Sé perfectamente que me meto en camisa de once varas, pero hay momentos en la vida en los que hay que abusar de refranes y frases hechas, coger el toro por los cuernos, hacer de tripas corazón y cruzar el rubicón con ímpetu para poner un pie al otro lado de las líneas rojas de la sociedad. Hoy es uno de esos momentos. No podemos seguir así. Corremos el riesgo de extinguirnos si continuamos por este camino de calmadas tormentas y represión.
Entiendo perfectamente las razones por las que nuestros legisladores optaron por cortar por lo sano y prohibir la sorpresa. Un consenso pocas veces visto en democracia que nos pemitió implantar un agresivo programa escolar para erradicar, desde la mas tierna infancia, los gestos de admiración ante lo impresionante, lo loable, lo extraordinario, la azaña, lo maravilloso y lo bello. Había poco que objetar, fue una medida ratificada en referendo.

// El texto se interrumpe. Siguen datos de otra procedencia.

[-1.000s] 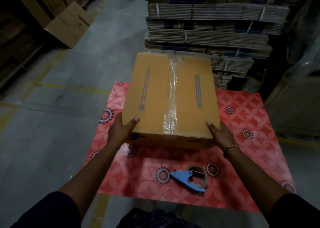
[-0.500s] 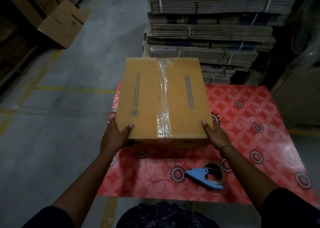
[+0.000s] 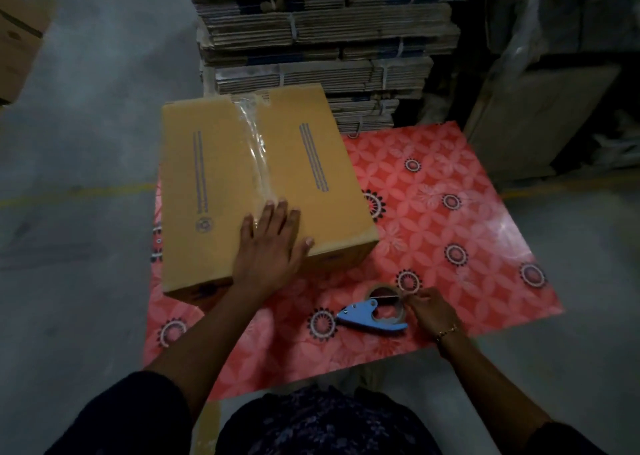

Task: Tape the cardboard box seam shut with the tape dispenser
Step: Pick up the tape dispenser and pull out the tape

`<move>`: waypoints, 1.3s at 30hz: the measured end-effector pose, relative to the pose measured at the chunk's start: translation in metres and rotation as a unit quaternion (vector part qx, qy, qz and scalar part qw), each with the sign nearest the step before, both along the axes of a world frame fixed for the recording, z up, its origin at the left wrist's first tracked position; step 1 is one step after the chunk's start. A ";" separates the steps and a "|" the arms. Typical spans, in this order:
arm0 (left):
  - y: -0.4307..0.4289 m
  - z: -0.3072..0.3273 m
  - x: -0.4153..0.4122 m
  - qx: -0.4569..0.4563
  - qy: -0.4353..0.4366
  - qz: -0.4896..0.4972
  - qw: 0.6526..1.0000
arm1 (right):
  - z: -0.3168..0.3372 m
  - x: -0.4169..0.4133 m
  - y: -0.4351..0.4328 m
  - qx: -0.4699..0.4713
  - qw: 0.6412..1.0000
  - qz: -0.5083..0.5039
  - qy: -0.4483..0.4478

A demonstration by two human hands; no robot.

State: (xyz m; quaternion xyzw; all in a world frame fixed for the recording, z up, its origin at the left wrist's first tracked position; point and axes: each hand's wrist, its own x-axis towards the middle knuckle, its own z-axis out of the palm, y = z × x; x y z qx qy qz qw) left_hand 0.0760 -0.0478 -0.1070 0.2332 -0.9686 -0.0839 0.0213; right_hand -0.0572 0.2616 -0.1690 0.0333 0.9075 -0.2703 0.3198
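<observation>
The brown cardboard box with clear tape along its seam sits on the table's left side, on a red floral tablecloth. Left hand lies flat on it, fingers spread. Right hand is touching the blue tape dispenser; can't tell if it's gripping.

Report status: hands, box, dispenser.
Left hand flat on box, over the taped seam. Right hand touching tape dispenser on the table, not lifted. Nothing in the way.
</observation>
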 end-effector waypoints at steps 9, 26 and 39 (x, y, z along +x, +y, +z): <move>-0.001 0.004 0.002 -0.009 -0.003 -0.009 1.000 | -0.039 0.031 -0.010 -0.132 0.963 -0.204 -0.118; 0.081 0.130 -0.037 0.871 0.076 0.099 0.475 | 0.229 -0.065 -0.112 -0.426 0.883 0.198 -0.011; 0.142 0.191 -0.101 0.743 0.438 0.160 0.479 | 0.269 -0.060 -0.016 -0.476 0.861 0.177 0.010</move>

Y fuimos muy efectivos. Rápidamente pasamos de un desinterezado elevamiento síncrono de hombros, gesto supermo de indiferencia, a la total inexpresividad exenta de cualquier culpa. La incapacidad para sorprendernos pasó a ser símbolo de madurez y ecuanimidad, además de un reclamo de libertad individual y la manera más popular de amputar la incertidumbre.
No pretendo ser revisionista, pero tenemos que volver a hacérnoslo ver. Por nuestro bien. Es urgente revertir aquéllo y lograr que las nuevas generaciones vuelvan a abrir la boca, arquear las cejas, sentir que se les sale el corazón y notar las mariposas en el estómago ante historias superlativas de la ciencia, números imaginarios, poemas asombrosos, cuadros imprevisibles, esculturas escandalosas, edificios hermosos, la digestión del primer beso o los alegres pliegues de las proteínas. Que sientan la felicidad súbita de admirar de forma expontánea lo que nos trajo hasta aquí: la portentosa curiosodad innata que nos permite hacernos preguntas y buscar las respuestas.